LimFang commented 2 months ago

u may try "torch.autograd.detect_anomaly():" to see what happends when backwards

unihe commented 1 month ago

hi, have you solve this problem?

PengChen12 commented 1 month ago

We have fixed this issue, and you can download the new pathformer code from the GitHub repository. Note that you need to set the batch_norm parameter to 1 when running your dataset.

shandongpengyuyan commented 1 month ago

We have fixed this issue, and you can download the new pathformer code from the GitHub repository. Note that you need to set the batch_norm parameter to 1 when running your dataset.
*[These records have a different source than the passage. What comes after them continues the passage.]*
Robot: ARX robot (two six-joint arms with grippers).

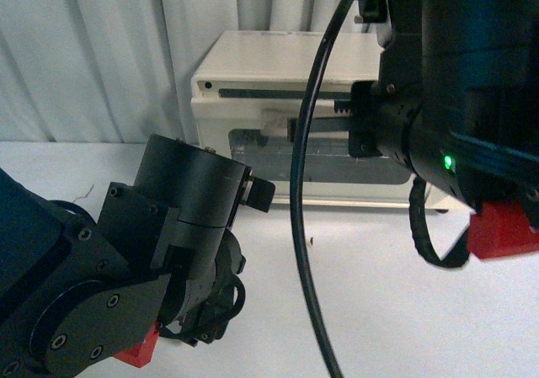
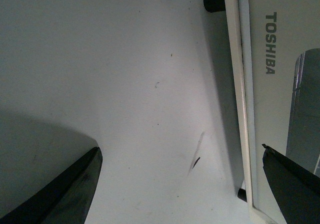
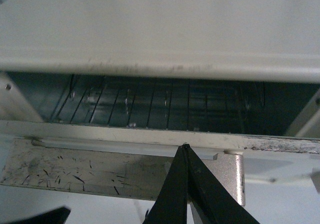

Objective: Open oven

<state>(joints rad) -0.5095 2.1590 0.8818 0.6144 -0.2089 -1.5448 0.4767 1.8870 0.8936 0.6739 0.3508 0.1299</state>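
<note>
Right pincer (image 3: 118, 194) at ajar oven (image 3: 160, 29)

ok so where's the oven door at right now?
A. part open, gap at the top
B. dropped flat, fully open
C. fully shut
A. The oven door is tilted off the body but still faces the front camera. The right wrist view looks over its top edge through the gap onto the wire rack inside.
</note>
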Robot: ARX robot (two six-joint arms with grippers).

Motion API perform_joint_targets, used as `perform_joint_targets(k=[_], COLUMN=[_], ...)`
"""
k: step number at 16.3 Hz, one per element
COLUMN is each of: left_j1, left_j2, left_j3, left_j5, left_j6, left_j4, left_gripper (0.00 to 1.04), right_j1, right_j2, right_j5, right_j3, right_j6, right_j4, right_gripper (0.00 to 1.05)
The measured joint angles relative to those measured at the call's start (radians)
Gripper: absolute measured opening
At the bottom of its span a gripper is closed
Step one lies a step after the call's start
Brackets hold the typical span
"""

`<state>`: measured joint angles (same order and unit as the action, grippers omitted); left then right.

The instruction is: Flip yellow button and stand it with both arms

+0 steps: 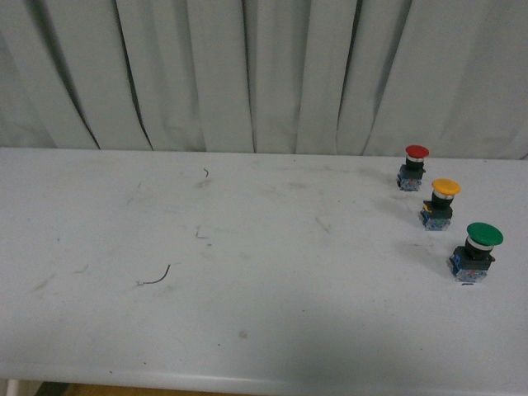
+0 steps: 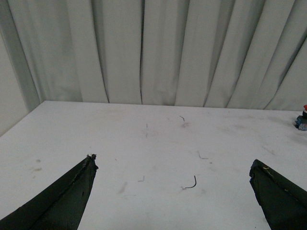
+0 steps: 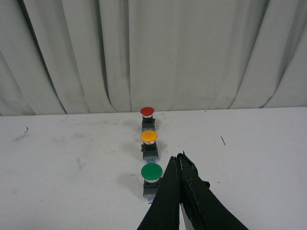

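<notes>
Left tool hangs over bare bench, fingers spread wide. Right tool has its fingers pressed together, holding nothing, tips beside the green button. Front view shows no arms. Yellow button stands upright, cap up, between the red button and green one, at the bench's right side.

White surface: three upright buttons in a diagonal row at right — red button farthest, yellow button between, green button nearest. Grey curtain behind.
</notes>
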<state>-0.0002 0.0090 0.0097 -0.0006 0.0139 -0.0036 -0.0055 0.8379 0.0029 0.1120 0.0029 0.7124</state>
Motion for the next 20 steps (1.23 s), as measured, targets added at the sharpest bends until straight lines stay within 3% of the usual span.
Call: perform_joint_targets(k=[5, 6, 12, 20], left_j1=[0.0, 0.0, 0.0, 0.0], left_j2=[0.0, 0.0, 0.0, 0.0], left_j3=[0.0, 0.0, 0.0, 0.0], left_j5=[0.0, 0.0, 0.0, 0.0], left_j6=[0.0, 0.0, 0.0, 0.0], left_j4=[0.0, 0.0, 0.0, 0.0], left_gripper=[0.98, 0.98, 0.98, 0.98], right_j1=[0.0, 0.0, 0.0, 0.0], right_j2=[-0.175, -0.181, -0.425, -0.631], right_j5=[0.0, 0.0, 0.0, 0.0], right_j3=[-0.058, -0.09, -0.101, -0.101], right_j6=[0.0, 0.0, 0.0, 0.0], right_j4=[-0.113, -0.062, -0.303, -0.502], right_gripper=[0.02, 0.02, 0.02, 0.02])
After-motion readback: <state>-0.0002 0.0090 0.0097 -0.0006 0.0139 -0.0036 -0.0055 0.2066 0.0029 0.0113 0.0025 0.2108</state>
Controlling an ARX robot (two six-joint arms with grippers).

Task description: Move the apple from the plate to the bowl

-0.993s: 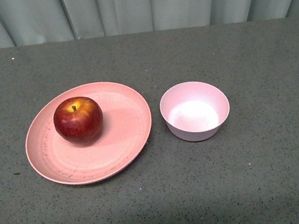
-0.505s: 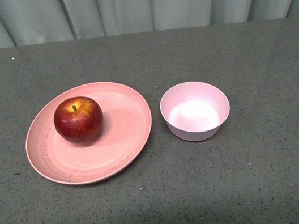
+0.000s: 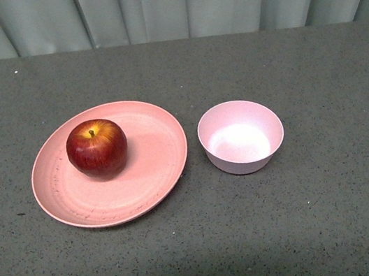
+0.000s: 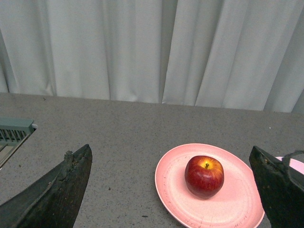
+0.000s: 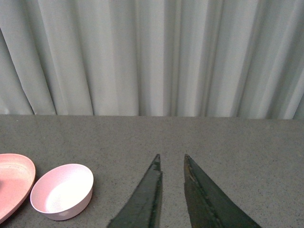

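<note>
The dark-red apple (image 3: 97,149) with a yellow patch at its stem sits on the left part of the salmon-pink plate (image 3: 153,164). The small pale pink bowl (image 3: 241,135) stands empty just right of the plate. Neither arm shows in the front view. In the left wrist view my left gripper (image 4: 171,151) is open wide, its dark fingers on either side of the view, with the apple (image 4: 204,176) and plate (image 4: 175,190) ahead between them and apart from them. In the right wrist view my right gripper (image 5: 171,156) is shut and empty, with the bowl (image 5: 61,191) off to its side.
The table is a grey speckled surface (image 3: 325,214) with a pale curtain (image 3: 169,2) behind its far edge. A grey slatted object (image 4: 14,130) lies at the edge of the left wrist view.
</note>
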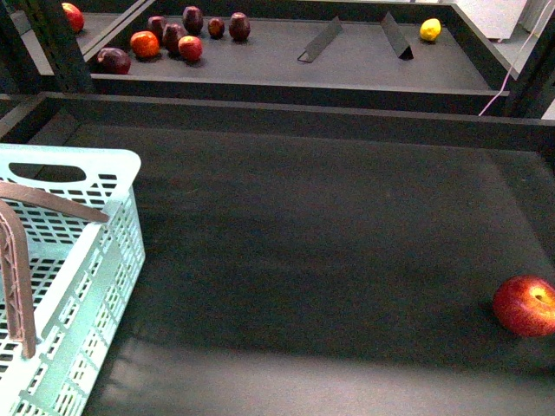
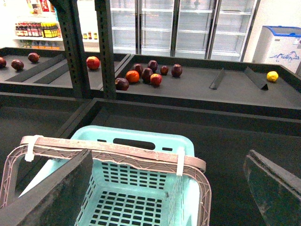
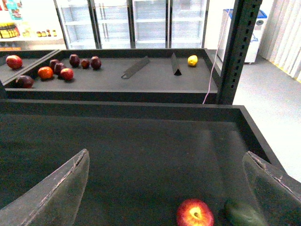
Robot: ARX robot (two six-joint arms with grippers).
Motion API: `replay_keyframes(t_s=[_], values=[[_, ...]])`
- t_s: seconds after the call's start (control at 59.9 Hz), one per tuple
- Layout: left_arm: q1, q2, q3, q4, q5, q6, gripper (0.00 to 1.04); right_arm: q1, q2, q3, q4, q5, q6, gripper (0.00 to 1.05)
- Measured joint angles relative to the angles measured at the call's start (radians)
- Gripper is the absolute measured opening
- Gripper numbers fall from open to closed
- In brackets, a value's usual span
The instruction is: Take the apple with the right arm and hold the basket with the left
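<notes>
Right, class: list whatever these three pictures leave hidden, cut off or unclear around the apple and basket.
1) Apple: front view, right edge clips it.
2) Basket: front view, left and bottom edges cut it off.
3) Green thing beside the apple: right wrist view, blurred, clipped by the bottom edge; unidentifiable.

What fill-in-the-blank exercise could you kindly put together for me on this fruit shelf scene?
1. In the front view, the apple lies near the picture's ____ edge.
2. The basket holds no fruit, so it is ____.
3. The lone yellow fruit on the rear shelf is a ____.
4. The right gripper has its jaws ____.
Missing words: right; empty; lemon; open.
</notes>
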Motion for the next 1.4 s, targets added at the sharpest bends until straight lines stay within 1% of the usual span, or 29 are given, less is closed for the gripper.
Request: replay_keyframes(t_s=[0.668, 0.701, 0.718, 0.751, 0.768, 0.785, 0.868, 0.952, 1.019, 1.102, 1.169, 1.219, 1.403], values=[[0.000, 0.000, 0.000, 0.000, 0.000, 0.000, 0.98, 0.000, 0.000, 0.000, 0.000, 0.000, 0.000, 0.96], [0.014, 0.015, 0.011, -0.038, 0.051, -0.033, 0.98, 0.000, 0.000, 0.000, 0.000, 0.000, 0.000, 0.96], [0.030, 0.033, 0.028, -0.086, 0.106, -0.058, 0.98, 0.000, 0.000, 0.000, 0.000, 0.001, 0.000, 0.96], [0.081, 0.118, 0.073, -0.175, 0.237, -0.175, 0.98, 0.000, 0.000, 0.000, 0.000, -0.002, 0.000, 0.96], [0.093, 0.143, 0.080, -0.175, 0.259, -0.202, 0.98, 0.000, 0.000, 0.000, 0.000, -0.001, 0.000, 0.96], [0.109, 0.175, 0.092, -0.167, 0.272, -0.248, 0.98, 0.000, 0.000, 0.000, 0.000, -0.001, 0.000, 0.96], [0.152, 0.255, 0.124, -0.102, 0.317, -0.329, 0.98, 0.000, 0.000, 0.000, 0.000, 0.000, 0.000, 0.96], [0.232, 0.372, 0.159, 0.002, 0.396, -0.418, 0.98, 0.000, 0.000, 0.000, 0.000, 0.000, 0.000, 0.96], [0.323, 0.504, 0.181, 0.102, 0.479, -0.521, 0.98, 0.000, 0.000, 0.000, 0.000, 0.000, 0.000, 0.96], [0.422, 0.680, 0.197, 0.209, 0.549, -0.653, 0.98, 0.000, 0.000, 0.000, 0.000, 0.000, 0.000, 0.96], [0.476, 0.824, 0.206, 0.291, 0.555, -0.756, 0.98, 0.000, 0.000, 0.000, 0.000, 0.000, 0.000, 0.96], [0.499, 0.928, 0.213, 0.348, 0.554, -0.807, 0.98, 0.000, 0.000, 0.000, 0.000, 0.000, 0.000, 0.96], [0.512, 1.238, 0.274, 0.511, 0.518, -0.940, 0.98, 0.000, 0.000, 0.000, 0.000, 0.000, 0.000, 0.96]])
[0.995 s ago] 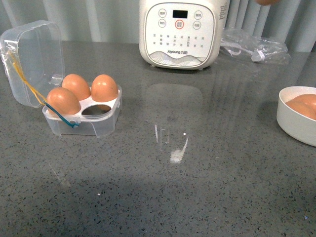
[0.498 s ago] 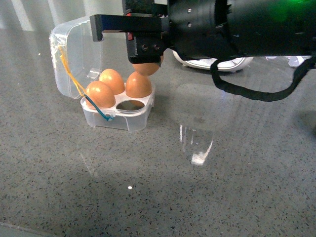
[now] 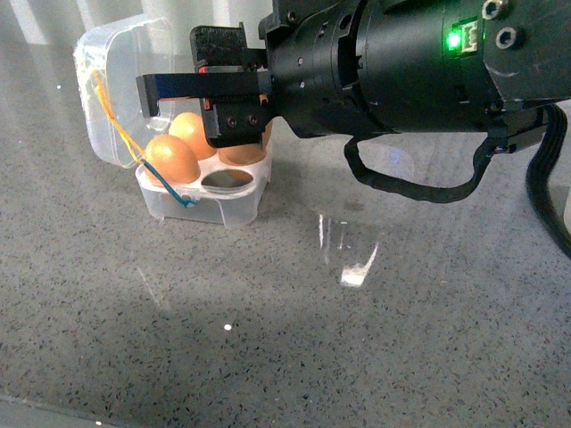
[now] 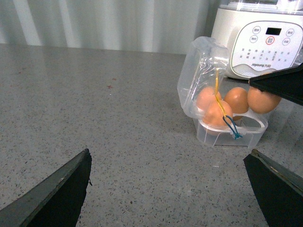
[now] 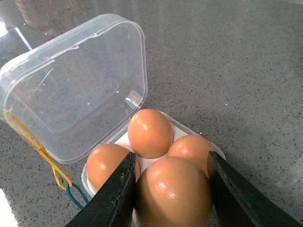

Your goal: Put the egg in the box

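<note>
**Egg held above the last free cell**

On the grey speckled stone table (image 3: 375, 357), the black right gripper (image 5: 171, 196) is seen closed around the smooth orange-brown egg (image 5: 173, 182). The egg is held just above the small clear plastic four-cell box (image 3: 201, 207). The black left gripper (image 4: 165, 189) is spread wide and empty, well apart from the box. Three other brown eggs (image 5: 150, 132) are seated in the box, and one cell (image 3: 226, 180) is left bare. If the egg is released off-centre, a neighbouring shell could be struck and cracked. The light box could also be shoved if a finger is lowered onto its rim.
</note>
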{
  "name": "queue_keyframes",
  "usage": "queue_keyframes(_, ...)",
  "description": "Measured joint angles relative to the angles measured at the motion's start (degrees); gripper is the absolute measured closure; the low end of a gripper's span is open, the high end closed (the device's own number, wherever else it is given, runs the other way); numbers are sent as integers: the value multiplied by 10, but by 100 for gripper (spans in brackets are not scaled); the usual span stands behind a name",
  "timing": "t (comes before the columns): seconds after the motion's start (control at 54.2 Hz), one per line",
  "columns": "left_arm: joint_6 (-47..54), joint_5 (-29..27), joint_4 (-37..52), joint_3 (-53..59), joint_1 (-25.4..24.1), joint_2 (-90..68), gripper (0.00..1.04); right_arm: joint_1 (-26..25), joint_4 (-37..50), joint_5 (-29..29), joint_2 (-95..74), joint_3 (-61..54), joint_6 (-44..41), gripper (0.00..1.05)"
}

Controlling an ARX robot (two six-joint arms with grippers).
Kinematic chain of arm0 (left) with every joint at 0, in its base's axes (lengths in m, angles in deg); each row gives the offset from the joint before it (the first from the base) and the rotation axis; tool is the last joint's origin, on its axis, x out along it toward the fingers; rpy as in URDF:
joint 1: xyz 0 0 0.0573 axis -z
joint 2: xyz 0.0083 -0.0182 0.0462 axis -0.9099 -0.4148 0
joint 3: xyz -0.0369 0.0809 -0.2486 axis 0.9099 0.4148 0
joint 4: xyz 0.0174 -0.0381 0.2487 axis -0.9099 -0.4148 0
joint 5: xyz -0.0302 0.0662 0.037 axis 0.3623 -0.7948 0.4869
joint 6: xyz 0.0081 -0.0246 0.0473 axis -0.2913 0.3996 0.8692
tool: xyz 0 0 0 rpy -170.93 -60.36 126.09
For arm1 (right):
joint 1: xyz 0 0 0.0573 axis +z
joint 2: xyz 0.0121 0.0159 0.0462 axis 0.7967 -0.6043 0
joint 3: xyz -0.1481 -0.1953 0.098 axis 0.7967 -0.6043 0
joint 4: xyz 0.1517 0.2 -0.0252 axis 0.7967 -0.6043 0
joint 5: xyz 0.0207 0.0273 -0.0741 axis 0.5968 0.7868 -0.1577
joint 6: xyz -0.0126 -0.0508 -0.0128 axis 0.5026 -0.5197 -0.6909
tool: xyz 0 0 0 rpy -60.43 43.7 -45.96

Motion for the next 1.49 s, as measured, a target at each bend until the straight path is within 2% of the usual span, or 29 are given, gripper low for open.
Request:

May I ask you a question.Is the pathformer channel independent or channel dependent? Thank you for your help!

PengChen12 commented 1 month ago

channel dependent

发自我的iPhone

------------------ Original ------------------ From: shandongpengyuyan @.> Date: Sat,Aug 17,2024 2:49 PM To: decisionintelligence/pathformer @.> Cc: Peng Chen @.>, Comment @.> Subject: Re: [decisionintelligence/pathformer] ValueError: Encountering NaNValues in Model Training with PathFormer on Custom Dataset (Issue #9)

wickedCuriosity commented 1 month ago

We have fixed this issue, and you can download the new pathformer code from the GitHub repository. Note that you need to set the batch_norm parameter to 1 when running your dataset.

Thank you for your response. Could you please provide more guidance on what might be causing this issue? I would be grateful for any insights you could share on how to resolve it.